About this task:
Below is a set of records, and all of them should be retyped exactly, minus the pictures.

Materials provided:
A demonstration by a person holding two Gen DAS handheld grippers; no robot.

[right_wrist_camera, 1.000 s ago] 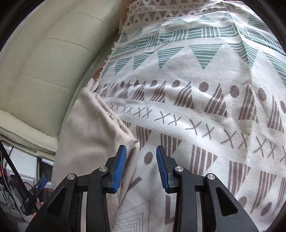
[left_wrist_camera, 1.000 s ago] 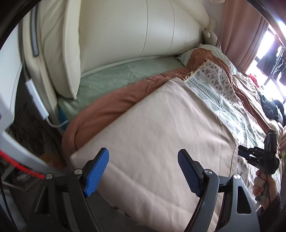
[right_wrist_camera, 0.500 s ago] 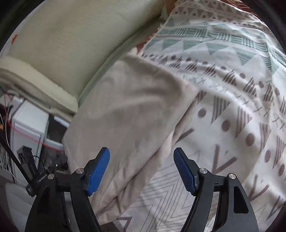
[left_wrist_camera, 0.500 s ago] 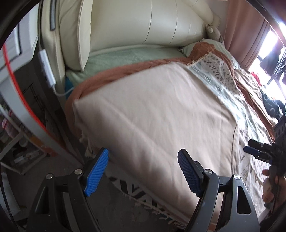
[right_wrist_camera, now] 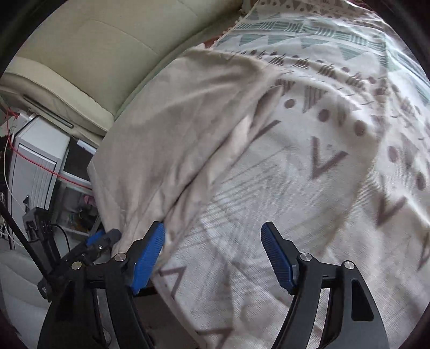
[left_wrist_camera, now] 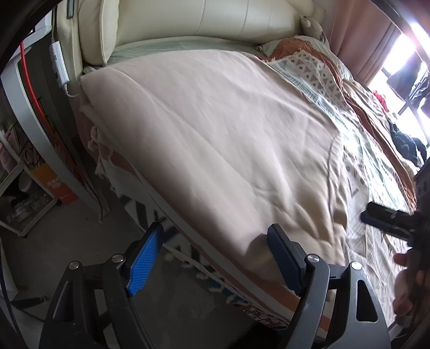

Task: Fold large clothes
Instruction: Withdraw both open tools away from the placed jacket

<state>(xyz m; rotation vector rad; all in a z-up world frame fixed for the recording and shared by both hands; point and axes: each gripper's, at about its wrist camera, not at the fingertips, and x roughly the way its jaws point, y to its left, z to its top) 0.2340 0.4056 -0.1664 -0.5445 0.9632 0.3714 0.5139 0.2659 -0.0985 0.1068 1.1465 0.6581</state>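
Observation:
A large beige garment point(left_wrist_camera: 220, 134) lies spread flat along the near side of the bed; it also shows in the right wrist view point(right_wrist_camera: 172, 128). My left gripper point(left_wrist_camera: 215, 257) is open and empty, just off the bed's near edge by the garment's near corner. My right gripper point(right_wrist_camera: 213, 257) is open and empty, hovering over the patterned bedspread point(right_wrist_camera: 322, 166) beside the garment's right edge. The right gripper shows at the right of the left wrist view point(left_wrist_camera: 389, 217), and the left gripper at the lower left of the right wrist view point(right_wrist_camera: 88, 249).
A cream padded headboard point(left_wrist_camera: 204, 18) stands at the bed's far end. A white shelf unit point(left_wrist_camera: 29, 134) with a red cable stands left of the bed on a grey floor point(left_wrist_camera: 53, 241). Dark clothes point(left_wrist_camera: 405, 145) lie at the far right near the window.
Both grippers pulled back toward the bed's near edge. The right gripper opened from nearly closed at the garment's edge to wide open. The left stayed open.

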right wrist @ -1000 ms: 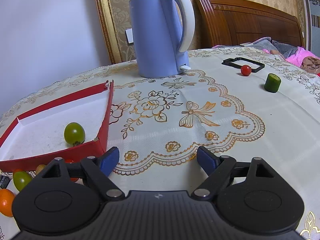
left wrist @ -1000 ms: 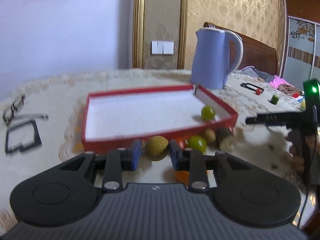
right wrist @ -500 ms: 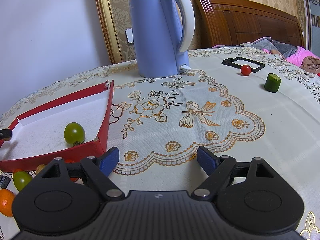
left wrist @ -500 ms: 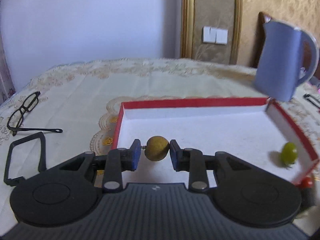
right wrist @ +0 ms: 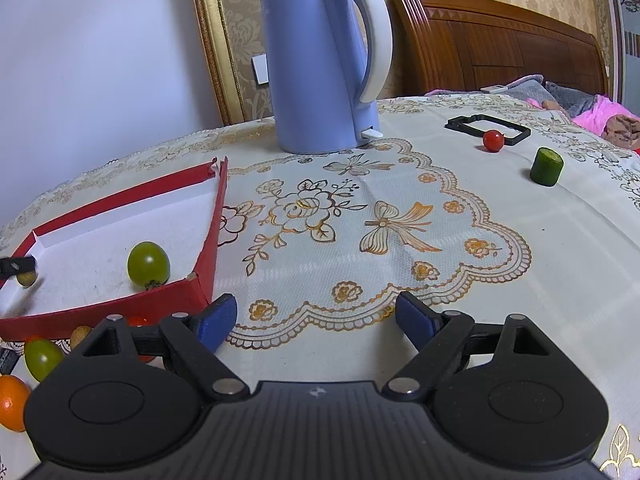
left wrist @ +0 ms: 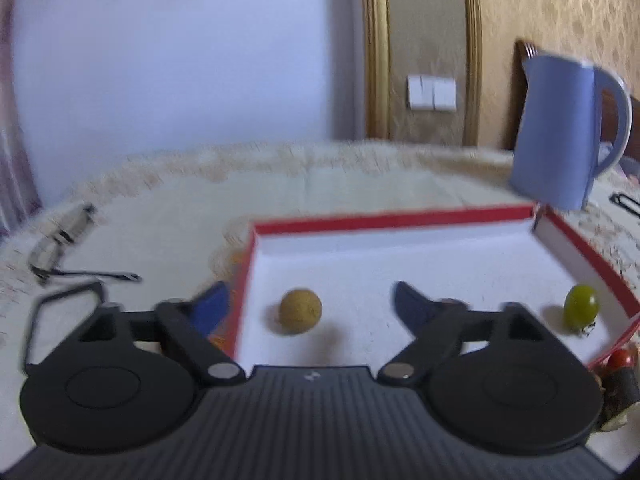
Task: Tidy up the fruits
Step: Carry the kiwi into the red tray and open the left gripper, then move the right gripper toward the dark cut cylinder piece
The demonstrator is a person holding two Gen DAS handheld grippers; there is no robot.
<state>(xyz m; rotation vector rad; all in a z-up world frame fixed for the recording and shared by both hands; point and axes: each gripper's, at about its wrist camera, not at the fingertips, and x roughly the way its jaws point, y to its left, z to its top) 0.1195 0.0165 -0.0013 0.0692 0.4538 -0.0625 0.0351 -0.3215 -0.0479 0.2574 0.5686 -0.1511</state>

Solution below:
A demonstration by a person holding two Gen DAS handheld grippers; no robot.

[right_wrist_camera, 1.000 s ago] 
[left_wrist_camera, 1.000 s ago] 
[right_wrist_camera, 0.500 s ago] 
[left_wrist_camera, 0.500 s ago] 
[right_wrist_camera, now] 
[left_wrist_camera, now] 

Task: Fold large clothes
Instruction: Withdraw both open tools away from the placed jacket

<state>(xyz m; rotation vector rad; all in a z-up world frame fixed for the recording and shared by both hands; point and axes: each gripper's, at about its wrist camera, not at the fingertips, and x roughly the way its jaws point, y to its left, z to its top) 0.2340 0.4056 -0.1664 -0.5445 0.9632 0.3714 0.5139 0.2659 -0.0985 0.1068 1.1465 0.6581</state>
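Observation:
A large beige garment point(left_wrist_camera: 220, 134) lies spread flat along the near side of the bed; it also shows in the right wrist view point(right_wrist_camera: 172, 128). My left gripper point(left_wrist_camera: 215, 257) is open and empty, just off the bed's near edge by the garment's near corner. My right gripper point(right_wrist_camera: 213, 257) is open and empty, hovering over the patterned bedspread point(right_wrist_camera: 322, 166) beside the garment's right edge. The right gripper shows at the right of the left wrist view point(left_wrist_camera: 389, 217), and the left gripper at the lower left of the right wrist view point(right_wrist_camera: 88, 249).
A cream padded headboard point(left_wrist_camera: 204, 18) stands at the bed's far end. A white shelf unit point(left_wrist_camera: 29, 134) with a red cable stands left of the bed on a grey floor point(left_wrist_camera: 53, 241). Dark clothes point(left_wrist_camera: 405, 145) lie at the far right near the window.
Both grippers pulled back toward the bed's near edge. The right gripper opened from nearly closed at the garment's edge to wide open. The left stayed open.
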
right wrist @ -1000 ms: 
left wrist @ -1000 ms: 
right wrist @ -500 ms: 
left wrist @ -500 ms: 
right wrist @ +0 ms: 
left wrist @ +0 ms: 
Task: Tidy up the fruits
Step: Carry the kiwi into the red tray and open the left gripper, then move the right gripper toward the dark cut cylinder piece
The demonstrator is a person holding two Gen DAS handheld grippers; there is no robot.
<state>(xyz m; rotation vector rad; all in a z-up world frame fixed for the recording and shared by both hands; point and axes: each gripper's, at about its wrist camera, not at the fingertips, and x roughly the way its jaws point, y to its left, z to its top) 0.1195 0.0165 -0.0013 0.0692 0.4538 -0.0625 0.0351 -0.3215 -0.0479 0.2574 0.5686 -0.1511</state>

With the output given, the exercise is complete.